DATA BELOW:
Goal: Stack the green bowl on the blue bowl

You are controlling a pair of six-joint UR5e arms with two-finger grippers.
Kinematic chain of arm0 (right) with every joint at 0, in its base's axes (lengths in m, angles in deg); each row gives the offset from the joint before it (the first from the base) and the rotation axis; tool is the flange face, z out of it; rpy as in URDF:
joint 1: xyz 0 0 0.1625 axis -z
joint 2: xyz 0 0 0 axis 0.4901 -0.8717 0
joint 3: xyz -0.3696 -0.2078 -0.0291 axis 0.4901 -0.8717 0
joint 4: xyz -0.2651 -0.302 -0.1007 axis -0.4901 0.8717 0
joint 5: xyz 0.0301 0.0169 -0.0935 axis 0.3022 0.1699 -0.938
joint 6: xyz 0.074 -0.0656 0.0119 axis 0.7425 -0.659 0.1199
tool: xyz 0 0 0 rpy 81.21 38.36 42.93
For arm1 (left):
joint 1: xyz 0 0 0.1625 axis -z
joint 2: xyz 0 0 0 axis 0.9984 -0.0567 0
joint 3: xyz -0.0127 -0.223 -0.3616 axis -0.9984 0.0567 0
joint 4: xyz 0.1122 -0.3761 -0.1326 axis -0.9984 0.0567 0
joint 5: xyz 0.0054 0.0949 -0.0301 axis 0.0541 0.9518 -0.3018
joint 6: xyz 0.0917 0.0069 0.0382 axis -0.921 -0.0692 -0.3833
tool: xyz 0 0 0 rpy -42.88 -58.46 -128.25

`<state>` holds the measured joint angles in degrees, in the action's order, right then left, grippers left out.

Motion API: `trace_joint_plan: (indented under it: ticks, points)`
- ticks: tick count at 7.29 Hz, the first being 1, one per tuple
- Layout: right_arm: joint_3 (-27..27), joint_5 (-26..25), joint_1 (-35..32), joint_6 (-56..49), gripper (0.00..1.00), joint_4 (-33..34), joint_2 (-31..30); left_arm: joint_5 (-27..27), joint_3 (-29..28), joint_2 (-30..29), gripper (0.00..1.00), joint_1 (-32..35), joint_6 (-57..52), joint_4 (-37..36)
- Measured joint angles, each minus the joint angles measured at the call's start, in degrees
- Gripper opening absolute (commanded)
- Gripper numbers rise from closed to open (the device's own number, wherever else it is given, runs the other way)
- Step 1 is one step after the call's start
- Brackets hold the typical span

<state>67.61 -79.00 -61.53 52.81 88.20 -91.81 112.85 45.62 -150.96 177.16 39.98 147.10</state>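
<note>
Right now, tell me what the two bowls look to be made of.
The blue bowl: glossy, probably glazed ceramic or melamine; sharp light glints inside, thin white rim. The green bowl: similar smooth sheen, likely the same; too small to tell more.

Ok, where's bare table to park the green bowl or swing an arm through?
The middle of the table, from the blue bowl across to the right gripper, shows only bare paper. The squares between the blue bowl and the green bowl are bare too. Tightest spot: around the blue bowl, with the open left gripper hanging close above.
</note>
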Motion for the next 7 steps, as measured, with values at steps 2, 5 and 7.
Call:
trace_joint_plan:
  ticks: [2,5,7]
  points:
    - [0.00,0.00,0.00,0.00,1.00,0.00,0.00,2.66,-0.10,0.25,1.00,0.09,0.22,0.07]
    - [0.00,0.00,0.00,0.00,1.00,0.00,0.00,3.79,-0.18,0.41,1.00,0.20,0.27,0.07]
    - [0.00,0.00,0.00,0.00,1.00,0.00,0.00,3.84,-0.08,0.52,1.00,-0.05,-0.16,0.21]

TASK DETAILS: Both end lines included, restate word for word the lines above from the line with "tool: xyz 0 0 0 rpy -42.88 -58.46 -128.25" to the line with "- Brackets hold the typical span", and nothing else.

REPLY TO THE TASK:
tool: xyz 0 0 0 rpy -42.88 -58.46 -128.25

`<state>` holds the measured joint angles in degrees, in the action's order, right then left, grippers left out.

Motion API: `trace_joint_plan: (indented under it: ticks, points)`
- ticks: tick count at 7.29 Hz, the first being 1, one per tuple
- Layout: right_arm: joint_3 (-27..27), joint_5 (-26..25), joint_1 (-35..32), joint_6 (-56..49), gripper (0.00..1.00), joint_4 (-33..34), joint_2 (-31..30); left_arm: joint_5 (-27..27), joint_3 (-29..28), joint_2 (-30..29), gripper (0.00..1.00), joint_1 (-32..35), joint_6 (-57..52), joint_4 (-37..36)
- Measured joint angles, each minus the joint angles measured at the call's start, in degrees
- Gripper opening absolute (commanded)
- Gripper numbers rise from closed to open (the device's own number, wherever else it is given, runs the other way)
- Step 1 is one step after the call's start
- Brackets hold the typical span

No more output will be given for this exercise.